Les organismes s’inquiètent de la centralisation en santé

Par Salle des nouvelles

Lundi dernier, les organismes communautaires autonomes de la région ont à nouveau interpellé le conseil d’administration du Centre Intégré de santé et de services sociaux de Lanaudière (CISSSL) afin de s’assurer du respect du cadre lanaudois de financement dans le cadre du Programme de soutien aux organismes communautaires (PSOC) suite à l’annonce d’investissement dans ce programme par le MSSS. 
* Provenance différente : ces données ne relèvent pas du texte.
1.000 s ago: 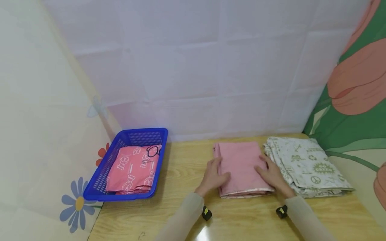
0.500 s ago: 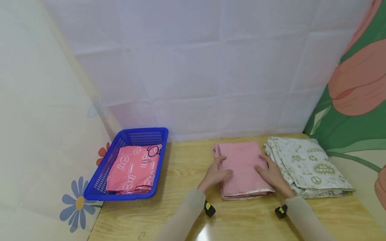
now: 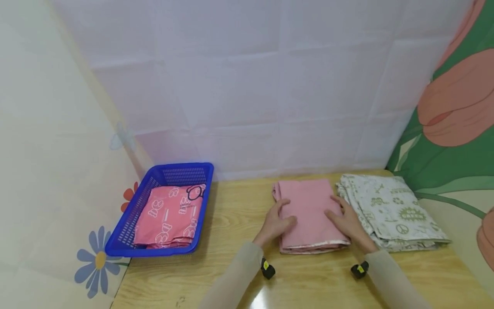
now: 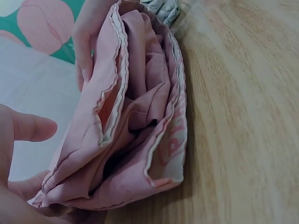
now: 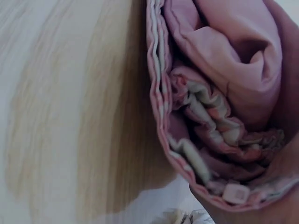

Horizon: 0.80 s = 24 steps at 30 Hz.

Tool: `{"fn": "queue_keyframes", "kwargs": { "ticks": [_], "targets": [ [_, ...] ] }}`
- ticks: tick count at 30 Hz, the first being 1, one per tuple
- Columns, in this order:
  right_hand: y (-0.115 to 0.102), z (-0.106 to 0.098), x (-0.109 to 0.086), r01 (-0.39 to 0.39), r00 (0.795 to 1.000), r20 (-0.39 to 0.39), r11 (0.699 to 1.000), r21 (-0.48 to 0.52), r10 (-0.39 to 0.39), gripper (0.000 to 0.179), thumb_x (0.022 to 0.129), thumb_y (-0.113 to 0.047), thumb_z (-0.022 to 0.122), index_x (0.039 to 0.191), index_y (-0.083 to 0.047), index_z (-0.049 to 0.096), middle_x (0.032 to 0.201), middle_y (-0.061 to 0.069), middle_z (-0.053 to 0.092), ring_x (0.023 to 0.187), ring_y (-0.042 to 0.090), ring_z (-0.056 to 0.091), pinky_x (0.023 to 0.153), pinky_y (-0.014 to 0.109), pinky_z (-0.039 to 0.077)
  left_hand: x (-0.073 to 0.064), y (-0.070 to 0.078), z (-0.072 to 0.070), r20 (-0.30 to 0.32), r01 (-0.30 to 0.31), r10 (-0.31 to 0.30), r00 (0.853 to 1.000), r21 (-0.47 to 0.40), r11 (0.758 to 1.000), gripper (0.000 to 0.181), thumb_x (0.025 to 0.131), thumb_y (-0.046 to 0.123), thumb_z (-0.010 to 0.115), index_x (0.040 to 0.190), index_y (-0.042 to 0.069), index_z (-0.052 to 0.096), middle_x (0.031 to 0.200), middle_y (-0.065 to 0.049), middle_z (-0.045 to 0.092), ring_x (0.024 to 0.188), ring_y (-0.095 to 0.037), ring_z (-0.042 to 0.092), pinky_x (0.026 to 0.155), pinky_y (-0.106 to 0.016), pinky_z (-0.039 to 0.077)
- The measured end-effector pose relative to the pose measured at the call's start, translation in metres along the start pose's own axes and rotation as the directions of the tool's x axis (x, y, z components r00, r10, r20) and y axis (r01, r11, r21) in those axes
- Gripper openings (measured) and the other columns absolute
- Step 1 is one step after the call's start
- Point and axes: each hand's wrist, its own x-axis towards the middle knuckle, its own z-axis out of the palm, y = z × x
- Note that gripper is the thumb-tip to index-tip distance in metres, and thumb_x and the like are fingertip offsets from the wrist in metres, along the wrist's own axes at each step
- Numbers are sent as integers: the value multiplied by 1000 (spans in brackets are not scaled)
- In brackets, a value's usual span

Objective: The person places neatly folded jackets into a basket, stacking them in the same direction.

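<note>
A folded pink cloth (image 3: 307,214) lies on the table between both hands, its near edge showing a pale printed underside. My left hand (image 3: 275,224) holds its left side, thumb over the top and fingers along the edge. On the opposite side, my right hand (image 3: 348,221) grips the right edge, also with the thumb on top. In the left wrist view, the cloth's loose layers (image 4: 140,102) gape at the near end, beside the left thumb (image 4: 35,127). The right wrist view shows rolled inner layers (image 5: 233,79) and a small pale tab (image 5: 236,193) at the hem.
Just right of the pink cloth sits a folded white cloth with green print (image 3: 397,214). A blue plastic basket (image 3: 112,246) at the left holds a folded pink printed cloth (image 3: 170,214). The wooden table (image 3: 239,201) meets a white sheet-covered wall (image 3: 239,107) behind.
My left hand has shifted slightly to the right against the pink cloth's edge. The right hand and the other cloths stay as they were.
</note>
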Motion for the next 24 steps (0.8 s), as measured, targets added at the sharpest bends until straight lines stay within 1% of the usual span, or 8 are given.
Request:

En tant qu’interlocuteur des organismes communautaires autonomes financés par le PSOC dans la région, la TROCL a cru opportun de rappeler au conseil d’administration que « le grand écart entre le financement demandé et reçu est de 32.8 millions de dollars cette année, alors qu’il était de 29.5 millions en 2016 dans la région. » Le coordonnateur de la TROCL, Hugo Valiquette souligne que « c’est très important que la population soit au courant de cet écart », car les Lanaudoises et les Lanaudois en sont grandement affectés. Il est important de se rappeler qu’au Québec la grande majorité des 4000 organismes d’action communautaire autonome sont sous-financés. En fait, en additionnant les besoins exprimés par les organismes, en fonction des besoins exprimés par les membres de ces organismes, la campagne de mobilisation Engagez-vous pour le communautaire estime que le manque à gagner s’élève à 475 millions par année, dont 355 millions de dollars en santé et services sociaux. Dans le dernier budget, le ministère a annoncé une maigre indexation de 0,7 % et un rehaussement de 10 millions au programme de soutien aux organismes communautaires en santé et services sociaux! « Wow, 10 millions…! Malheureusement, ça ne représente que 2 % des 475 millions qu’il faudrait vraiment investir dans le communautaire. Le montant est si peu élevé qu’il irrite tout le monde d’autant plus que le gouvernement a fait des annonces d’investissements au moment du budget qui ont considérablement diminué pendant l’étude des crédits budgétaires! » souligne l’agent de communication de la TROCL, Samuel Mainguy. Le coordonnateur souligne par ailleurs qu’il est impossible de « suivre la hausse des frais de fonctionnement avec l’indexation proposée, et ce, même en excluant l’indexation des salaires qui ne bougent pas depuis des années ». 

Confrontée au sous-financement vécu depuis de trop nombreuses années par les organismes communautaires, la TROCL a demandé au conseil d’administration si les nouvelles sommes pour la région issue du 10 millions annoncé pour le PSOC dans le dernier budget allaient être redistribuées en respect avec les méthodes de redistributions régionales adoptées par le CISSSL. Malheureusement, l’assemblée a reçu une réponse surprenante qui selon Samuel Mainguy « nous laisse croire que la centralisation et le contrôle du Ministère de la Santé et des Services sociaux exercés par le ministre Barrette et la ministre Charlebois lient les mains des gestionnaires des CISSS. En fait, ils ne peuvent même pas respecter toutes les spécificités régionales ». Le président du conseil d’administration M. Perreault se demande même s’il ne s’agit pas d’une nouvelle tendance du ministère de cibler des clientèles lorsque de nouvelles sommes arrivent. M. Perreault, réitère qu’au CISSS, « quand ça arrive ciblé, c’est ciblé ou bien l'on passe à côté ». 

Avec de telles réponses, la TROCL se désole de voir que le gouvernement fasse fi des besoins régionaux et saupoudrent l’argent des contribuables ici et là sans vouloir respecter les ententes et les travaux régionaux qui ont été réalisés depuis plusieurs années dans un contexte de travail exemplaire et respectueux tant par le CISSS de Lanaudière que par la TROCL.